Saúl Luciano Lliuya est un agriculteur qui habite dans la cordillère des Andes où des glaciers sont en train de fondre et de dérégler les écosystèmes. En 2015, avec l’aide de l’ONG allemande Germanwatch, il a décidé d’attaquer le producteur d’énergie RWE. Il veut contraindre la multinationale allemande à payer pour les dégâts causés par le changement climatique dans sa région. Une réparation estimée à la somme symbolique de 17 000 euros dans son propre cas. En novembre 2017, la justice allemande a estimé sa plainte recevable.

Des villes contre les pétroliers

En novembre 2018, la ville de New York a attaqué les pétroliers ExxonMobil, Chevron, BP, Shell et ConocoPhillips, pour leur responsabilité dans le changement climatique, qui impacte la ville.

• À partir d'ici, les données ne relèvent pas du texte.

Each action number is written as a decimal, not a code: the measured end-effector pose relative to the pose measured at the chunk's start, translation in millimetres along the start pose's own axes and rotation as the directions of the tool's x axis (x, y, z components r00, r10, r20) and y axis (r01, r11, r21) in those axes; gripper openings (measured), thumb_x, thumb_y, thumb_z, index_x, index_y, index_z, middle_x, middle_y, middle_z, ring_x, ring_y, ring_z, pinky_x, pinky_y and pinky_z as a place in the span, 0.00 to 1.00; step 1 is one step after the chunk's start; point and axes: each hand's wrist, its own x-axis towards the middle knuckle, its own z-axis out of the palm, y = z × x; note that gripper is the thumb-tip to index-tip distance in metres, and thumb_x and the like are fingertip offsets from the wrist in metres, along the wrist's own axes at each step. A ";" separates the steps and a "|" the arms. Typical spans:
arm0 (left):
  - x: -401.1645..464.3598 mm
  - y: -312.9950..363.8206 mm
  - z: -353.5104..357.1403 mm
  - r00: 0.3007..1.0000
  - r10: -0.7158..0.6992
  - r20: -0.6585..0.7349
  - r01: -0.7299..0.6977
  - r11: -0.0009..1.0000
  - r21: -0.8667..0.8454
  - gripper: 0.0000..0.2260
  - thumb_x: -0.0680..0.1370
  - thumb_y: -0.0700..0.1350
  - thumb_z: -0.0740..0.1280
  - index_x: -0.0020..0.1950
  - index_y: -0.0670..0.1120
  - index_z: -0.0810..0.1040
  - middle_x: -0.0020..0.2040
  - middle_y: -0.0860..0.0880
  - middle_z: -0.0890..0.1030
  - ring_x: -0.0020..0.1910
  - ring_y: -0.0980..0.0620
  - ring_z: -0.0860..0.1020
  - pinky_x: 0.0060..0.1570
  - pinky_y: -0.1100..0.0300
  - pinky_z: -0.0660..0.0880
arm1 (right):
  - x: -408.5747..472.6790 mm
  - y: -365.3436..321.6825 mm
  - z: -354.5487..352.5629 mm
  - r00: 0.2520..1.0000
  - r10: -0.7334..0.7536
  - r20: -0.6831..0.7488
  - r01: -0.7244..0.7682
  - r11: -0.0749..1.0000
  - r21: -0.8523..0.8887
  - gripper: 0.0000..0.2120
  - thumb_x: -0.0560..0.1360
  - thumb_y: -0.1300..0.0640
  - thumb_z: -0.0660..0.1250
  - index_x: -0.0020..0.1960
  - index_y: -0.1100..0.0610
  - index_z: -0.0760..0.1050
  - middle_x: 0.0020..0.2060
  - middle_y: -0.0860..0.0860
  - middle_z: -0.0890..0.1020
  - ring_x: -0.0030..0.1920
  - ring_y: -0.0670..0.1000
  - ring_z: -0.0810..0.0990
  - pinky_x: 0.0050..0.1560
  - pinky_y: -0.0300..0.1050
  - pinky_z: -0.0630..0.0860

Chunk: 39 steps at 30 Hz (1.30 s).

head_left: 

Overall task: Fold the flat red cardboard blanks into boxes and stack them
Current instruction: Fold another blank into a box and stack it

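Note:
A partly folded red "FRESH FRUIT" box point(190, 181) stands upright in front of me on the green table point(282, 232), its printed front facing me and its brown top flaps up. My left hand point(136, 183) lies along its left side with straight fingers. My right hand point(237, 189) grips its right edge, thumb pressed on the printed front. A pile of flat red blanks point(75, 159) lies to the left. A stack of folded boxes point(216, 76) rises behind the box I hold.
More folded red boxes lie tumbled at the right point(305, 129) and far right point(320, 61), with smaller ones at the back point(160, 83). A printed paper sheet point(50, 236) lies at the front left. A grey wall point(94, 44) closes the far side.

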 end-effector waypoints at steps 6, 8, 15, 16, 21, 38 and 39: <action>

Plusieurs autres collectivités américaines ont engagé des démarches similaires, à l’exemple de la ville californienne de Richmond qui a attaqué plusieurs compagnies pétrolières, dont Total.

En France, les maires de plusieurs villes ont interpellé Total sur son devoir de vigilance, c’est-à-dire l’obligation, dans la loi française, faite aux grosses entreprises, de limiter leurs impacts sociaux et environnementaux. Ils n’écartent pas l’option d’aller en justice.